With eye toward career success, study aims to assess student motivation
Ohio State’s engineering researchers have created a toolkit for assessing student motivation in team projects. After qualitative and quantitative validation in senior-level capstone design courses at Ohio State, the researchers modified the instruments and are currently piloting them at six other universities.
Over the past decade, employers have expressed a growing need for additional skills. According to lead researcher Peter Rogers, professor of practice in the Department of Engineering Education, industry seeks capabilities beyond the traditional technical knowledge of engineering graduates. A summary of inquiries from more than 900 employers show that desired student learning attributes identified most frequently are:
- Curiosity/continuous learning
- Motivation and self-drive
- Project management
The researchers chose motivation as the first learning outcome to study and selected capstone courses for evaluation as they best represent authentic industry applications. The development and documentation of students’ motivation, essential to eventual workplace productivity, are generally overlooked in engineering programs.

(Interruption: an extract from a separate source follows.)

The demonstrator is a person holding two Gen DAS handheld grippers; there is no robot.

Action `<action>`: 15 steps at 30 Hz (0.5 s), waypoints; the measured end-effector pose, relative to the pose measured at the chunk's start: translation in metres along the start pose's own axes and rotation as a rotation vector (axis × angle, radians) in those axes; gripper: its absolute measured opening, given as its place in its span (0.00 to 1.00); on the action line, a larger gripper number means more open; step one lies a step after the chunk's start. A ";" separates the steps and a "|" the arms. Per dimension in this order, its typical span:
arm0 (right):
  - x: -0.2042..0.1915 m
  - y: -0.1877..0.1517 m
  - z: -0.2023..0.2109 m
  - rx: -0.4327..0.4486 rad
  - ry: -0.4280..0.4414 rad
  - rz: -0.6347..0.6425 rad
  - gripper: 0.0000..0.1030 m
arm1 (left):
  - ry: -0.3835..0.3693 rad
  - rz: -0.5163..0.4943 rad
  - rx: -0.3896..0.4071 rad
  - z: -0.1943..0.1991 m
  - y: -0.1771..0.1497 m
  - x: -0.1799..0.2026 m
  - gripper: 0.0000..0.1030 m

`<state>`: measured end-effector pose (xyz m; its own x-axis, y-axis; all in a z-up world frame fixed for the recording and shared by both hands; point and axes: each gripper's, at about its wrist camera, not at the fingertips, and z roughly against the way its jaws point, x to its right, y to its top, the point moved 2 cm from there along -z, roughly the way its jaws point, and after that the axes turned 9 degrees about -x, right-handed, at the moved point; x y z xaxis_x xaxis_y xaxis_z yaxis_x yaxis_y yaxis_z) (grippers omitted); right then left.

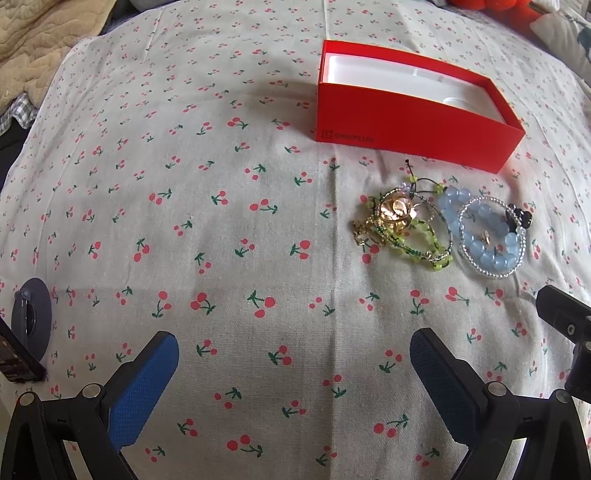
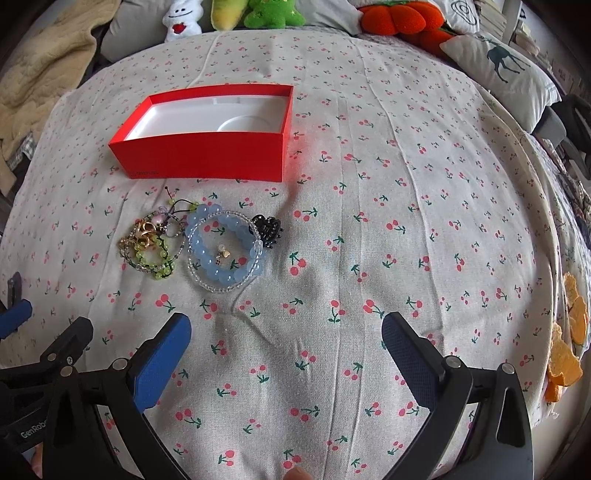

Rogers and his colleagues expect that curricular changes can improve student motivation and make them more productive team members. These assessment instruments will define the success of such changes.
In addition to the motivation assessment tools, the research team is developing a process to create and examine assessment tools for other key learning attributes.
Funded by a three-year, $560,000 grant from the National Science Foundation, the research was presented in two papers at the 2017 American Society for Engineering Education (ASEE) Conference: Work in Progress: Assessing Motivation in Capstone Design Courses and Early Validation of the Motivation in Team Projects (MTP) Assessment.